What are the possible side effects of Smoflipid?
Smoflipid has the potential to induce major adverse effects, such as:
- Breathing problems,
- Bulging of your face, lips, tongue, or throat,
- Extreme dizziness,
- Thirst increases,
- Repeated urination,
- Breathing problems,
- stomach ache,
- Fruity odor on the breath,
- Mouth is dry,
- Blood pressure that is too high (hypertension),
- Infection that is severe,
- You may feel discomfort or a burning feeling when urinating.
- Fever, Chills,
- Quick heartbeat,
- Weakness and Fatigue
The following are the most prevalent Smoflipid adverse effects:
- Nausea, vomiting, gas, fever, stomach discomfort, elevated blood triglycerides, and indigestion are among symptoms that might occur.
As drug delivery vehicles, injectable emulsions have a variety of potential advantages:
- Pain, discomfort, and thrombophlebitis are all reduced.
- Toxicity is reduced.
- Stability and solubility have improved.
- Drug delivery that is precise.
Despite the fact that injectable emulsions have a variety of potential benefits, the number of authorized medicines is limited.

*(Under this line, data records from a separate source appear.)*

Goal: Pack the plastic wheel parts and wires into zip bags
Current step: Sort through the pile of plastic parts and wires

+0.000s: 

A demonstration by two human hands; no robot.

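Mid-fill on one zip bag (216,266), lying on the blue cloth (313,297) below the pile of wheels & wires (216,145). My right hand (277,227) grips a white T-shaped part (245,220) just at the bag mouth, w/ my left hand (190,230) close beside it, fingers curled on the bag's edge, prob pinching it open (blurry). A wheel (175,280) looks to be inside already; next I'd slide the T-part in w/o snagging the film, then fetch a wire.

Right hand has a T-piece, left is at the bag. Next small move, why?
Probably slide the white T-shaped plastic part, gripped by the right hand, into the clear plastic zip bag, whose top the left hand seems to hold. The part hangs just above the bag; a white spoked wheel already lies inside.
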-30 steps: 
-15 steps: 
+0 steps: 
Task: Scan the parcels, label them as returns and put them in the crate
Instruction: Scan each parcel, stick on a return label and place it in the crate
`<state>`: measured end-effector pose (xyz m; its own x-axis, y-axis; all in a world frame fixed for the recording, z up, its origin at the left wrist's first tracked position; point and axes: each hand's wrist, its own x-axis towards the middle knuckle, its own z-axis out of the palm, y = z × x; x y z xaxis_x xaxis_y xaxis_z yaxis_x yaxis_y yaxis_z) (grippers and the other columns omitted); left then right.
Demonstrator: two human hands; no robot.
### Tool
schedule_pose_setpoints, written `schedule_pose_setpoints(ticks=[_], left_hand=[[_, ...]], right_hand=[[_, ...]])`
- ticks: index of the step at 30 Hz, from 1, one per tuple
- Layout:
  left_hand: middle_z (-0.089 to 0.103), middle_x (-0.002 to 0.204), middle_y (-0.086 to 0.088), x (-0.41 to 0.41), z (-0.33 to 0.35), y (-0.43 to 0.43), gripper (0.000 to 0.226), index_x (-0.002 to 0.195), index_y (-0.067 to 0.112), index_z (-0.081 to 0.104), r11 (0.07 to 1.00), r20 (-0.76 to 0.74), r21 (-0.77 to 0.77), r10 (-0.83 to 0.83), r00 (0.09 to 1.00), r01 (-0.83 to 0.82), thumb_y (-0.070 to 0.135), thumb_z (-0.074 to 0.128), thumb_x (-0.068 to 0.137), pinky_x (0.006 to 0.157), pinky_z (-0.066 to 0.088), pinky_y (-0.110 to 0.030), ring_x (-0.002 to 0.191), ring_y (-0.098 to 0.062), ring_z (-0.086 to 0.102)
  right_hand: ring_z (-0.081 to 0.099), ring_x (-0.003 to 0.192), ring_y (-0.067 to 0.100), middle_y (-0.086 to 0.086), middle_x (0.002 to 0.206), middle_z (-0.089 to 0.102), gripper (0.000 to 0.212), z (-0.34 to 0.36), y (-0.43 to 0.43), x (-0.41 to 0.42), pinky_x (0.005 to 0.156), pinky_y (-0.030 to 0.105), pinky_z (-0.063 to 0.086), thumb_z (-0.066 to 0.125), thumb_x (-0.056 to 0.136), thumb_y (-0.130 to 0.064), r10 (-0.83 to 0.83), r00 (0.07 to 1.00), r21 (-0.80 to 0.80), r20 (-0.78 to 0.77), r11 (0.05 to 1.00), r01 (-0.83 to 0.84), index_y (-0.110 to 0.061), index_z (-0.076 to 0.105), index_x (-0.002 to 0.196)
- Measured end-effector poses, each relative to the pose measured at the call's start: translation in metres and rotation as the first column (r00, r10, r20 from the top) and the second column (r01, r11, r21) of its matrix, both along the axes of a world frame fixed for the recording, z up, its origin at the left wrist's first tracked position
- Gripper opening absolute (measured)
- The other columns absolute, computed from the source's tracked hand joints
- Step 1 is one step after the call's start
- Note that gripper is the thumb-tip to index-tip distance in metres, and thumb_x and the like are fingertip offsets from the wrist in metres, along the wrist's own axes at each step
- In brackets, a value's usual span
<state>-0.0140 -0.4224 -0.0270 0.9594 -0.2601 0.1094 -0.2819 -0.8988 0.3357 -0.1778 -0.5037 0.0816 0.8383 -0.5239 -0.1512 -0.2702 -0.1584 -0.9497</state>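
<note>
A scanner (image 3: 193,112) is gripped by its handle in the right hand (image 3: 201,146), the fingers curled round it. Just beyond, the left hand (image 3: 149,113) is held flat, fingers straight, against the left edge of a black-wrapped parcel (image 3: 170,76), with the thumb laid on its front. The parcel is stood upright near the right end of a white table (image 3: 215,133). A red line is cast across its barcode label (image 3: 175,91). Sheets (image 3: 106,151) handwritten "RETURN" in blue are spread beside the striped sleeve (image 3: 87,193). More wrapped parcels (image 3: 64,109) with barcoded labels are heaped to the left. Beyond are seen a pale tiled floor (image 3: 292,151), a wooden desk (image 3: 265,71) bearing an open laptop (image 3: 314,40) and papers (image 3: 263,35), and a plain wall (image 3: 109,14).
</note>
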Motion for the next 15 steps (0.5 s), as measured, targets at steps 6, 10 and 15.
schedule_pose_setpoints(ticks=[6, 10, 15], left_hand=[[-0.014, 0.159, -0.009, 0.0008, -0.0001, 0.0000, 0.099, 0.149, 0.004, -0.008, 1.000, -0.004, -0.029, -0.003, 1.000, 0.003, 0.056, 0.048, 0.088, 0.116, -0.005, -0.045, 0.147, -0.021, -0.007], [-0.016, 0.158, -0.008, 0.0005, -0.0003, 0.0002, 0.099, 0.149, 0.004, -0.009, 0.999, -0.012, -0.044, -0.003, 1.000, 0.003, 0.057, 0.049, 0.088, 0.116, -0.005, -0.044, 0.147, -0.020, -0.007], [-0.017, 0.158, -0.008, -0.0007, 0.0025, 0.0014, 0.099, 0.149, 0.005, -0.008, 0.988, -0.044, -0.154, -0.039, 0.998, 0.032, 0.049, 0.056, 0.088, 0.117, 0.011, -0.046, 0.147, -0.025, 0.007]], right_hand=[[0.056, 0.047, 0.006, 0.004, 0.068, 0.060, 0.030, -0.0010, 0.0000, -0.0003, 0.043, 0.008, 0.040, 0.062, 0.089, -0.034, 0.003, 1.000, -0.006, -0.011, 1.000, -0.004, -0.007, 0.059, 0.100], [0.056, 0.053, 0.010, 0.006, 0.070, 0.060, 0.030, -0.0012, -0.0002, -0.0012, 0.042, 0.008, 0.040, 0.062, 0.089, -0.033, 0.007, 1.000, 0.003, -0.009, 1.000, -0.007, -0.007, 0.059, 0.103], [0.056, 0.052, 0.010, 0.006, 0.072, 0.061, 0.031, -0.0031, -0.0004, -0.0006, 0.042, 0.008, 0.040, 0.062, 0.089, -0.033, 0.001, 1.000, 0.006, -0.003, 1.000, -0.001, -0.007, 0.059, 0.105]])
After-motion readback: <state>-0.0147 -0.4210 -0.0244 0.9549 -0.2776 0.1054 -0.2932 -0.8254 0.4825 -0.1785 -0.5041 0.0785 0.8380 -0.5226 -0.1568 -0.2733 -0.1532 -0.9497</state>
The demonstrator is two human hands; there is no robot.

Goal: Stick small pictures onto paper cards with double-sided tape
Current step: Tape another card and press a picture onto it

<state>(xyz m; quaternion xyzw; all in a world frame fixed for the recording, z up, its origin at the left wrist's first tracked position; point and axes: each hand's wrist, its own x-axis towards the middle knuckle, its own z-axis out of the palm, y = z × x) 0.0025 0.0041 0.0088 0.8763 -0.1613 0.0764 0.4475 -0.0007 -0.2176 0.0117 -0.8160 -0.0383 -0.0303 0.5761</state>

The following are some of the primary obstacles to a wider use of emulsions in medication delivery:
- LCT and MCT, which have been authorized by regulatory bodies, are not always effective solvents for lipophilic medicines.
- Even if the medication has a decent oil solubility, the oil phase in the emulsion system is often less than 30%, posing drug-loading issues for medicines with high dosage needs. Extensive toxicity studies would be required for the development of new oils with better medication solubility.
- During storage, included medications may make the emulsion physically unstable, making formulation difficult. The management of droplet size in injectable emulsions is subject to stringent regulatory constraints.
- The pharmaceutical scientist’s ability to overcome formulation issues and build emulsion systems with the required target product profile is limited due to the limited number of certified safe emulsifiers for stabilizing the emulsion system.